- **ASSIGNED TASK**: All that should be output is the block of lines below from the line with "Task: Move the" to the line with "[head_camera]", both included, exactly as written.

Data excerpts:
■ ■ ■ ■ ■ ■ ■
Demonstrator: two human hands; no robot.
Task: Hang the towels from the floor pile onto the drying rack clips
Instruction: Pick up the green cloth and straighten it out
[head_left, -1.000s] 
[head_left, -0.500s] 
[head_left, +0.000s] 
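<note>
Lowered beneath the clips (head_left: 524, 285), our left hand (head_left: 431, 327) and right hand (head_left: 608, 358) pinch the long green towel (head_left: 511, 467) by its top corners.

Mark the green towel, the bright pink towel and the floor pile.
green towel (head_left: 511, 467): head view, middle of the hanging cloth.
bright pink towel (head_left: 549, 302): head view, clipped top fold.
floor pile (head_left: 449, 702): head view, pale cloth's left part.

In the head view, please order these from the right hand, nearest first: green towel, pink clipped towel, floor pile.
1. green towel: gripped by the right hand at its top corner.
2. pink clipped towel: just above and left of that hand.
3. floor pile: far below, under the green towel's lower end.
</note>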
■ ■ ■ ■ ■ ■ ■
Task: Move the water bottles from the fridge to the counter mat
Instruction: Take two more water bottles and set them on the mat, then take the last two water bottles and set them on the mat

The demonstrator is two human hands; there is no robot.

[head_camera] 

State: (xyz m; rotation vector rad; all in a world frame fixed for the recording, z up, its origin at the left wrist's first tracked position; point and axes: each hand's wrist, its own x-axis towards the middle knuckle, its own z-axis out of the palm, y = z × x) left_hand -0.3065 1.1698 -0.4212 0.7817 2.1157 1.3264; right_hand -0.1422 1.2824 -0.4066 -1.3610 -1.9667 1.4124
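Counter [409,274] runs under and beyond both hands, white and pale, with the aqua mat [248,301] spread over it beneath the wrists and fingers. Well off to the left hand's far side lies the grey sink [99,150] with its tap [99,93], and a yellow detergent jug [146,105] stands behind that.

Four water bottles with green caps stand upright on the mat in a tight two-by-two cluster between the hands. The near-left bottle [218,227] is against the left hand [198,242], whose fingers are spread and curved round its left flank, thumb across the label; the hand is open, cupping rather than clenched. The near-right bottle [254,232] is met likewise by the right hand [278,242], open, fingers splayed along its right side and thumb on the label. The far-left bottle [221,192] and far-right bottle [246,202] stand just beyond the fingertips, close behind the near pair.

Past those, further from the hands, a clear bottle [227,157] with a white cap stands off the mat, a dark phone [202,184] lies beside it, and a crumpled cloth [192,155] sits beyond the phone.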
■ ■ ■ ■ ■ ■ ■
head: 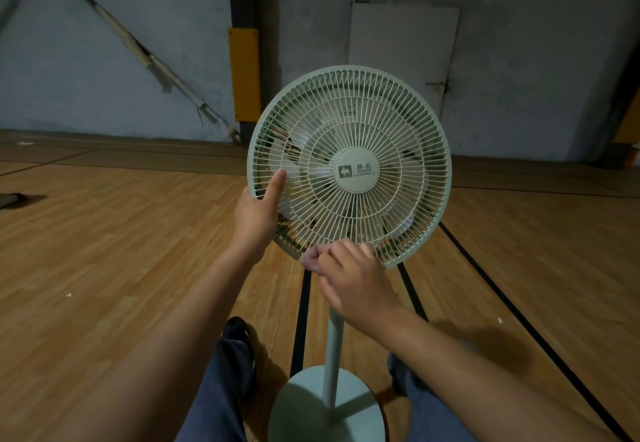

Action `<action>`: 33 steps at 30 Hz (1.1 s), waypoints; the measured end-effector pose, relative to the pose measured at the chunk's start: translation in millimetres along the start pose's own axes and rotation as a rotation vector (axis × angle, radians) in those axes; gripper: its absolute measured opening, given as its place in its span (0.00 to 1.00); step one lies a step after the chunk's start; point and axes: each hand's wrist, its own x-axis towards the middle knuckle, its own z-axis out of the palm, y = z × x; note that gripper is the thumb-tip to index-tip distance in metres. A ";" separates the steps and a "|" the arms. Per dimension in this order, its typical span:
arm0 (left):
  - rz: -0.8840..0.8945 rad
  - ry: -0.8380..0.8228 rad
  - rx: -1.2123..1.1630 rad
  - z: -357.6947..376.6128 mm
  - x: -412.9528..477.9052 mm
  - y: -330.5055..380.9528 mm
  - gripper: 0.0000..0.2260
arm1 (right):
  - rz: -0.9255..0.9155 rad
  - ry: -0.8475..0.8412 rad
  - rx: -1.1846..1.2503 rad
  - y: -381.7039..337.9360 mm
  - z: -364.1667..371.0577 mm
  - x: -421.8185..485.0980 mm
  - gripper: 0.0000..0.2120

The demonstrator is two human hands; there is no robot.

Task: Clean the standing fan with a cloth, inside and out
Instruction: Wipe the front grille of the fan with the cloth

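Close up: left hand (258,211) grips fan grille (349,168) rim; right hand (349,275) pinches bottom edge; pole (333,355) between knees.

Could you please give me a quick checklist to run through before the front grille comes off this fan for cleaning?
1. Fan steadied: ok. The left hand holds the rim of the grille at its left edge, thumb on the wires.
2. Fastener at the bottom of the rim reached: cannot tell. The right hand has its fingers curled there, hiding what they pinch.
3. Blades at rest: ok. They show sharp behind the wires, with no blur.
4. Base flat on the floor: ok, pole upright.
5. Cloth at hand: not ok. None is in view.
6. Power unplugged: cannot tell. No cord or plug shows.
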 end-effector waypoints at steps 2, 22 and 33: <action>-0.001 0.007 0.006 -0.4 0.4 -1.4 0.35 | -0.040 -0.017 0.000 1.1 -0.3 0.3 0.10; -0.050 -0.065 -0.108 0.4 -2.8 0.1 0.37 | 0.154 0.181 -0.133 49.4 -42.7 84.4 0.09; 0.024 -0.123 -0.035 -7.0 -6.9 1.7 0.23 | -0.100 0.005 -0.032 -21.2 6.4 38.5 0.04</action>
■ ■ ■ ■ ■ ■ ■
- **RESPONSE TO THE TASK**:
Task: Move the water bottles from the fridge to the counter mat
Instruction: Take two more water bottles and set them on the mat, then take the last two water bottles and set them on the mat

The demonstrator is two human hands; there is no robot.

[head_camera] 

Work on the answer is now done.